The biographers of James Montgomery[190] relate an amusing anecdote of Sir Richard Phillips, the eccentric London bookseller and author. He visited Sheffield in October 1828. "He had lived too long amidst the bustle and business of the great world, and was too little conscious of any feeling at all like diffidence, to allow him to hesitate about calling upon any person, whether of rank, genius, or eccentricity, when the success of his project was likely to be thereby promoted. The time selected by the free and easy knight for his unannounced visitation of Montgomery was Sunday at dinner time. He was at once asked to sit down and partake of the chickens and bacon which had just been placed on the table, but here was a dilemma; Sir Richard, although neither a Brahmin nor a Jew, avowed himself a staunch Pythagorean—he could eat no flesh! Luckily there was a plentiful supply of carrots and turnips, and—jelly. But was the latter made from calves' feet? Montgomery assured his guest that it was not; but, added he, with a conscientious regard for his visitor's scruples, from ivory dust.
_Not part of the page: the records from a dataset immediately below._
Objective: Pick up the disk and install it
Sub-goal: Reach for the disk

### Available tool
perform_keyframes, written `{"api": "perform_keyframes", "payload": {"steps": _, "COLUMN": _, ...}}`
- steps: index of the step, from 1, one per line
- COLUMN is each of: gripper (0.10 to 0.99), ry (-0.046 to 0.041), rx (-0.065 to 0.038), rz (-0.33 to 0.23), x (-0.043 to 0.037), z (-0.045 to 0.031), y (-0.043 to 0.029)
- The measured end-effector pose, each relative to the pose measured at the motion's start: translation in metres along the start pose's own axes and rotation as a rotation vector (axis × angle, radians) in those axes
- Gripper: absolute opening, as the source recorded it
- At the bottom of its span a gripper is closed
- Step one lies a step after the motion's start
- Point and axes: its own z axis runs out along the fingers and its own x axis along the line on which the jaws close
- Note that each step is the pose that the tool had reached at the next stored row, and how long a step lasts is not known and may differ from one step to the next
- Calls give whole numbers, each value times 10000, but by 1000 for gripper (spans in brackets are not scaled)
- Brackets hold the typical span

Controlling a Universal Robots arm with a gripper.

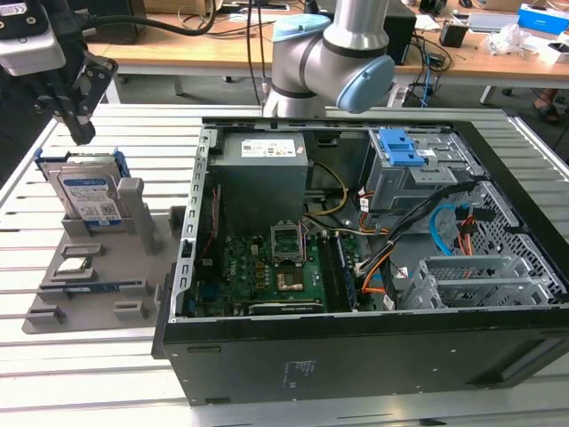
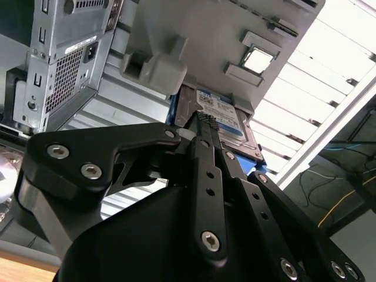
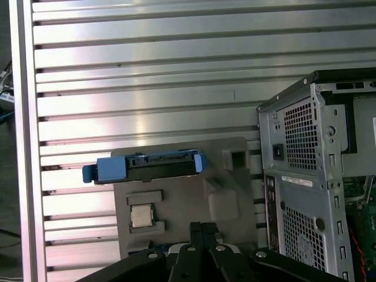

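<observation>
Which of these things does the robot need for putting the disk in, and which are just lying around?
Needed: silver rectangular metal disk in its blue plastic bracket; black robot gripper; open black metal computer case.
Just lying about: small square silver processor chip; blue and white box on the wooden desk.

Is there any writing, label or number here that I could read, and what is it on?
No text here can be read.
White-and-blue label on the disk: print too small to read.
White sticker on the power supply: too small to read.
Sticker on the back of the computer case: blurred.
</observation>
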Motion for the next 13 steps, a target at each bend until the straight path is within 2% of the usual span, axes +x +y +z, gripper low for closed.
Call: {"api": "perform_keyframes", "payload": {"steps": 13, "gripper": 106, "ry": 0, "rx": 0, "rz": -1, "x": 183, "z": -5, "y": -14}}
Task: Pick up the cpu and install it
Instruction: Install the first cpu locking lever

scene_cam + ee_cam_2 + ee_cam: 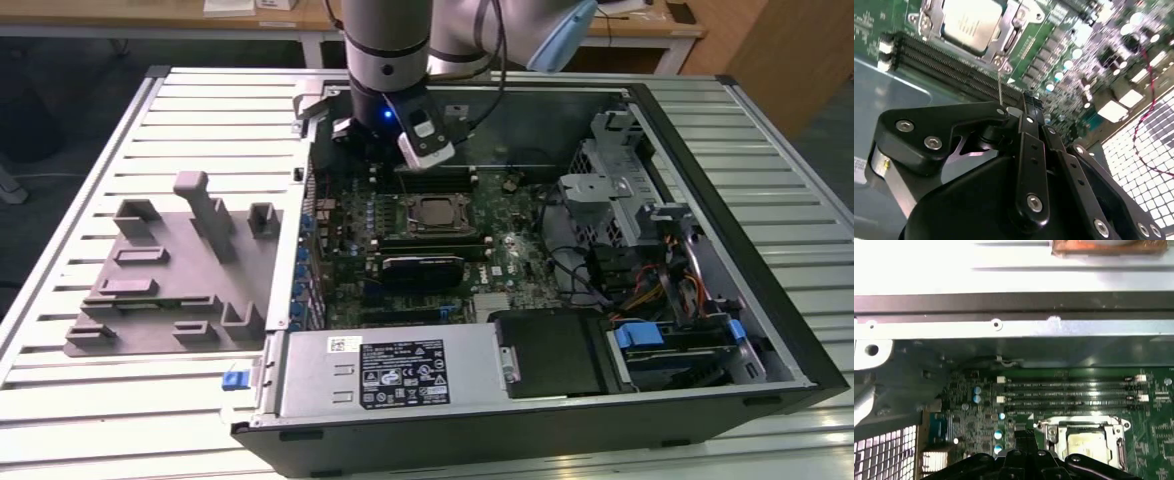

We believe the poet fancied the hypothesis of an animal origin of this viand could not be very obscure; it was, however, swallowed; the clever bibliopole perhaps believing, with some of the Sheffield ivory-cutters, that elephants, instead of being hunted and killed for their tusks, shed them when fully grown, as bucks do their antlers!"

J. T. Smith and the Elephant.

That gossiping man, J. T. Smith, once Keeper of the Prints in the British Museum, and author of "Nollekens and his Times," relates, that when he and a friend were returning late from a club, and were approaching Temple Bar, "about one o'clock, a most unaccountable appearance claimed our attention,—it was no less than an elephant, whose keepers were coaxing it to pass through the gateway. He had been accompanied with several persons from the Tower wharf with tall poles, but was principally guided by two men with ropes, each walking on either side of the street, to keep him as much as possible in the middle, on his way to the menagerie, Exeter Change, to which destination, after passing St Clement's Church, he steadily trudged on, with strict obedience to the command of his keepers.[191]